▸ **Directions for this task**:
What you return must be exactly the lines from the beginning of the material through the line containing "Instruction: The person", both included, and no pictures.

[Opening Data in this exercise section]

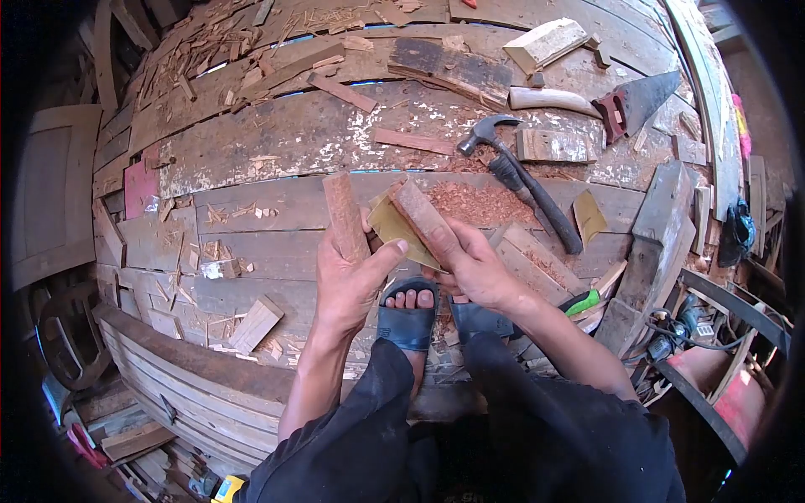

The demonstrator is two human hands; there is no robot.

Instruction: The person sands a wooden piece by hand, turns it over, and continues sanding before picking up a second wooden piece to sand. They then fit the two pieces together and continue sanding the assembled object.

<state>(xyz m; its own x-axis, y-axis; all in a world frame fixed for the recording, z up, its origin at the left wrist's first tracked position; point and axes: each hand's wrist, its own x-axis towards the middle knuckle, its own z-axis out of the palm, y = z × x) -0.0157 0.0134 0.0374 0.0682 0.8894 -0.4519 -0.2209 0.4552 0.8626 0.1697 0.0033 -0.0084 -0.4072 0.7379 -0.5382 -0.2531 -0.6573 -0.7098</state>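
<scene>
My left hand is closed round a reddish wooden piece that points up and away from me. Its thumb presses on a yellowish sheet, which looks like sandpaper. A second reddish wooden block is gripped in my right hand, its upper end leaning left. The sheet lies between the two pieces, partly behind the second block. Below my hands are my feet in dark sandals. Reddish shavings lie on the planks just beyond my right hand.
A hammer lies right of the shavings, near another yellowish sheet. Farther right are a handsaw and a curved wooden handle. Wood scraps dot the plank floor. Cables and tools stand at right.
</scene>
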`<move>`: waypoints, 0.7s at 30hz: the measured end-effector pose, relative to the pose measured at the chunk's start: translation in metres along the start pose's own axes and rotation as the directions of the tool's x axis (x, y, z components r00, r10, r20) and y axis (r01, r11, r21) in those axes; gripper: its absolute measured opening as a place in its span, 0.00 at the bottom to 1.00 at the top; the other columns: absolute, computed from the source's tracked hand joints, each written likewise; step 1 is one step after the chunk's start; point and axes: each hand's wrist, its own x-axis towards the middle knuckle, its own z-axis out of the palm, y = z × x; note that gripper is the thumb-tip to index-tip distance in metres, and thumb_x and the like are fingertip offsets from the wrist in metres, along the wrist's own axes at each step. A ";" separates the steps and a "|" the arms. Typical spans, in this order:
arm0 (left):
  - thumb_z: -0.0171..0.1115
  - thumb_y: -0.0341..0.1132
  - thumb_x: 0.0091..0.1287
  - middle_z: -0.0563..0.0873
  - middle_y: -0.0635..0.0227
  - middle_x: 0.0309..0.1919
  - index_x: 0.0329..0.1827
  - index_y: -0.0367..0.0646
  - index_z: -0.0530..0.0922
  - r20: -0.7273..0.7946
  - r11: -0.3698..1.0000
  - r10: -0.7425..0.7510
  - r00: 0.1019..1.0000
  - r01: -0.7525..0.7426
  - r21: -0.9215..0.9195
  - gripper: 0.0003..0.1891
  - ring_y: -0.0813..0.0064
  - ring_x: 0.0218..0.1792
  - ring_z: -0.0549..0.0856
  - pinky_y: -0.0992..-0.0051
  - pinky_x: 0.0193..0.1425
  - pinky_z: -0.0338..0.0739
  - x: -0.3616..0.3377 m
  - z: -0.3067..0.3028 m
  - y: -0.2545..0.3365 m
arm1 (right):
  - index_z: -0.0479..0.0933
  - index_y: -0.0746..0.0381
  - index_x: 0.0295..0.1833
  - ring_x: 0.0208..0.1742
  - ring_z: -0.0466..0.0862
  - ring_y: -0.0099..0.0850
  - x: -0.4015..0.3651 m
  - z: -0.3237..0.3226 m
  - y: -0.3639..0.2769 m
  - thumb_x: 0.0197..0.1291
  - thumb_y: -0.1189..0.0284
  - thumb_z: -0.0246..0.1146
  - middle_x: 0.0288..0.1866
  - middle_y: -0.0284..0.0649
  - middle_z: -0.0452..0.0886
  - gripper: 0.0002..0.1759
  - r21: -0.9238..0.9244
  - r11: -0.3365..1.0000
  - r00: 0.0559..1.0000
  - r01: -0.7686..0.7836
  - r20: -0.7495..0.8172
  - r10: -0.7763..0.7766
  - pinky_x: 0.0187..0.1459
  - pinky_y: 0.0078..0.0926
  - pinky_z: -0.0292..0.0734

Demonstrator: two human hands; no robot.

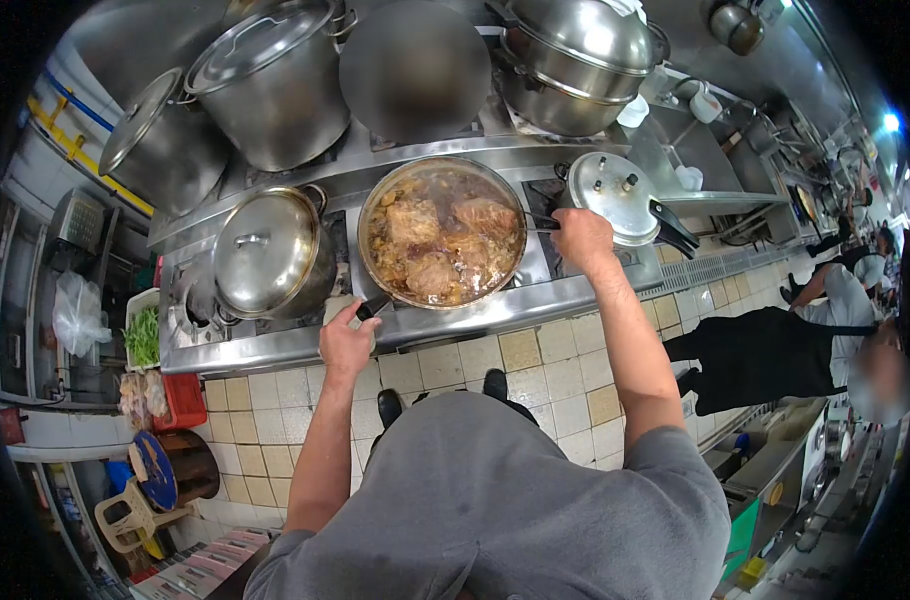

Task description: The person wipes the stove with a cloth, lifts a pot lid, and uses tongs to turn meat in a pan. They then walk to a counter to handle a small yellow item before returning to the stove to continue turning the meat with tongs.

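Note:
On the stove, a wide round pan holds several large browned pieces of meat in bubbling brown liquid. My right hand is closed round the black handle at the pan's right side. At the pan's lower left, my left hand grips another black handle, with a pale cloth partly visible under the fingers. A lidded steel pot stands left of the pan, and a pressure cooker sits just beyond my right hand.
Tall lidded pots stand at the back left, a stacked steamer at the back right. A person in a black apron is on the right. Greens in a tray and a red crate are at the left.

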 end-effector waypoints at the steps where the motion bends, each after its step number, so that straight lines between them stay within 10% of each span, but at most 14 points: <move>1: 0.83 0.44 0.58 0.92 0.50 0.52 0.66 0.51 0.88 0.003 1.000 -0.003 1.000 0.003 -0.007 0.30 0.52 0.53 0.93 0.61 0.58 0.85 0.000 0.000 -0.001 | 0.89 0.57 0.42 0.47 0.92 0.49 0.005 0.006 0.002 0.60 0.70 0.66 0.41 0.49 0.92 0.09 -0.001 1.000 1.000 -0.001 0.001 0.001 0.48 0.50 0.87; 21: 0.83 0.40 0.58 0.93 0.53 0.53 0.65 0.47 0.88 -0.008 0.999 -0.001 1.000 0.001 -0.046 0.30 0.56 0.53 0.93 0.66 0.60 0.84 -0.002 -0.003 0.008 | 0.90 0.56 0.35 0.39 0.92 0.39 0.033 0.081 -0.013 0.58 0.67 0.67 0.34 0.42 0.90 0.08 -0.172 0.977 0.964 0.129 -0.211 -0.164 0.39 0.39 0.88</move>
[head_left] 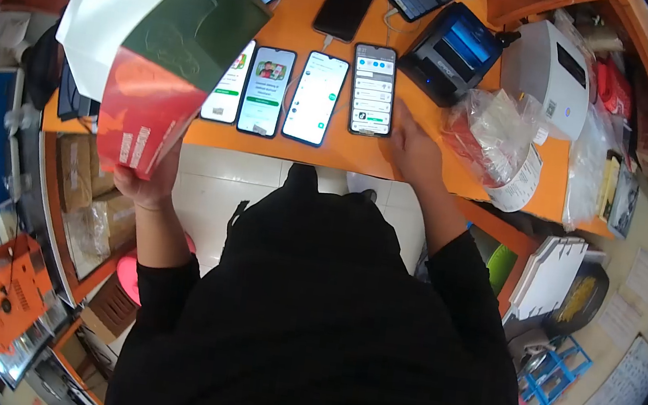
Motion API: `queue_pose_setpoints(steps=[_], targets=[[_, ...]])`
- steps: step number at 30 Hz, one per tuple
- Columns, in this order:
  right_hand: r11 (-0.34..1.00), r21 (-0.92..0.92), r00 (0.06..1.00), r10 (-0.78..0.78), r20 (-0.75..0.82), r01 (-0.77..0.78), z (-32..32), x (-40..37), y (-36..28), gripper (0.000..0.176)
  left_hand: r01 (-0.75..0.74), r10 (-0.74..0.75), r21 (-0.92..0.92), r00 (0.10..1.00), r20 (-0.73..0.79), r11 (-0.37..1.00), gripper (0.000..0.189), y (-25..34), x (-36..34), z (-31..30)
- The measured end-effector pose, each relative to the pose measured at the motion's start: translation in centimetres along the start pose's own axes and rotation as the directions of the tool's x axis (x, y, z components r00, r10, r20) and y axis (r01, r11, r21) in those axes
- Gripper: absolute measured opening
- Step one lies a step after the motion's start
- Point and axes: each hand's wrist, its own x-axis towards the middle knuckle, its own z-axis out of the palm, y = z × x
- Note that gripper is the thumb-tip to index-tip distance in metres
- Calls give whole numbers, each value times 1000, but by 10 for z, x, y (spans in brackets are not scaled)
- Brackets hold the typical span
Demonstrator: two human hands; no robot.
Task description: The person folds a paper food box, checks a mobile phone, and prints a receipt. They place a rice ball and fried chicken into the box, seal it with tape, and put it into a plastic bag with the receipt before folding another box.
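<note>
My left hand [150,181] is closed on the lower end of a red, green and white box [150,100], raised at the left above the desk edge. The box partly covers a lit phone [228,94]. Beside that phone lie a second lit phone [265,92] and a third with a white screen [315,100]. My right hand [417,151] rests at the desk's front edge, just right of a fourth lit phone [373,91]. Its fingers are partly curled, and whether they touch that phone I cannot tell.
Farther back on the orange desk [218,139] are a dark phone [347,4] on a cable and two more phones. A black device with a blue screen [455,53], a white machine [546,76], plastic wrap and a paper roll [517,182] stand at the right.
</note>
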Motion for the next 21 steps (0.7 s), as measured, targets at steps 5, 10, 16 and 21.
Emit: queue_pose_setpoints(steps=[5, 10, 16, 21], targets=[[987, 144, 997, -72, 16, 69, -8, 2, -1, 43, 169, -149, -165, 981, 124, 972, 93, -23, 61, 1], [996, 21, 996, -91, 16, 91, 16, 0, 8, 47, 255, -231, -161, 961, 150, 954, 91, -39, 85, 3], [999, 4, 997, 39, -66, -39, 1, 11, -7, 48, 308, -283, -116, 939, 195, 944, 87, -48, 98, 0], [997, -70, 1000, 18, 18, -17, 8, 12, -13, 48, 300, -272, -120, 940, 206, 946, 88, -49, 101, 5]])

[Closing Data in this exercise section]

▸ **Written answer**:
The demonstrator is two human hands; there is no robot.

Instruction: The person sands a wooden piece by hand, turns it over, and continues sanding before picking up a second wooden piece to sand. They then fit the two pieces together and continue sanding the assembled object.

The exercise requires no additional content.